TRY IT:
In the entries below, find each line with the string "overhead" and copy it.

LISTED RECORDS:

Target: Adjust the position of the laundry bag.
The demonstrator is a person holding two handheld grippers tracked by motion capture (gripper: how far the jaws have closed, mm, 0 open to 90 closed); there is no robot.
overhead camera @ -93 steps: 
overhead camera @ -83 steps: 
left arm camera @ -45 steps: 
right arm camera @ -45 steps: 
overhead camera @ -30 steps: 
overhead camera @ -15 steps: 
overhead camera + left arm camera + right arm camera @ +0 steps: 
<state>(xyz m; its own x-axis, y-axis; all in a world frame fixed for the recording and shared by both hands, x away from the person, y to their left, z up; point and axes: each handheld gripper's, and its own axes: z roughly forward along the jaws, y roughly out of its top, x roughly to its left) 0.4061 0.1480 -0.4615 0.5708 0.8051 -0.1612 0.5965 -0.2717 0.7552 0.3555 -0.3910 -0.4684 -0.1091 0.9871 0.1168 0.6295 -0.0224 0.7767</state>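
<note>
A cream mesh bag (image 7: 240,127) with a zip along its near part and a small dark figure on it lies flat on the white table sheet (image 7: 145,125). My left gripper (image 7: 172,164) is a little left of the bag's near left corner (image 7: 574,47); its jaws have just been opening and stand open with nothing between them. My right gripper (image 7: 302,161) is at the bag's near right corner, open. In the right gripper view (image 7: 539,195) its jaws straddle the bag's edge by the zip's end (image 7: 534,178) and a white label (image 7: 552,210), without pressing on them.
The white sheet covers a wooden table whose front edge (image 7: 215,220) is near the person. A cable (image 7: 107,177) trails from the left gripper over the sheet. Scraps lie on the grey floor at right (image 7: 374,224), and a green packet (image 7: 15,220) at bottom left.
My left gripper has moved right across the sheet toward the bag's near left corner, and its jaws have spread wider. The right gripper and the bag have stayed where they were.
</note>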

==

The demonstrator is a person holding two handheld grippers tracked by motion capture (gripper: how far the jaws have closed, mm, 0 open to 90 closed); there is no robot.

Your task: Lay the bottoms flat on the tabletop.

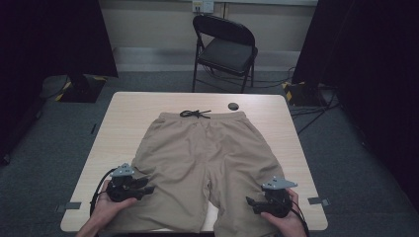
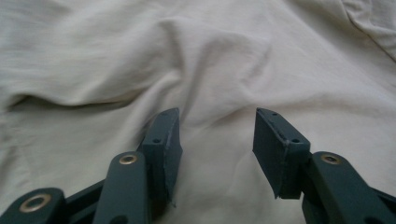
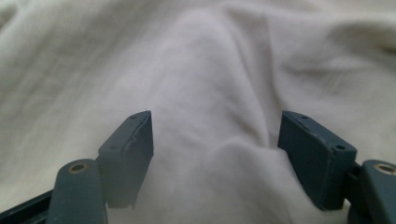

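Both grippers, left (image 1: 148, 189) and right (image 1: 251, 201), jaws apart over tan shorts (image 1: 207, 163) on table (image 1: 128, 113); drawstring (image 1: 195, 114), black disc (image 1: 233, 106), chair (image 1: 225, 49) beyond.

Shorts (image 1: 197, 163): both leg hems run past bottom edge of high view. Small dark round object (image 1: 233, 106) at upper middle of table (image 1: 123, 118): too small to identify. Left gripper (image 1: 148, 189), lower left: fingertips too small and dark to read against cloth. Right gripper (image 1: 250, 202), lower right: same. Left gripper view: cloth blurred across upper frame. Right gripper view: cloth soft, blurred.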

ANSWER TO THIS PROBLEM:
overhead camera @ -93 steps: 
overhead camera @ -83 steps: 
overhead camera @ -30 steps: 
overhead camera @ -15 steps: 
overhead camera + left arm camera + right arm camera @ +0 steps: 

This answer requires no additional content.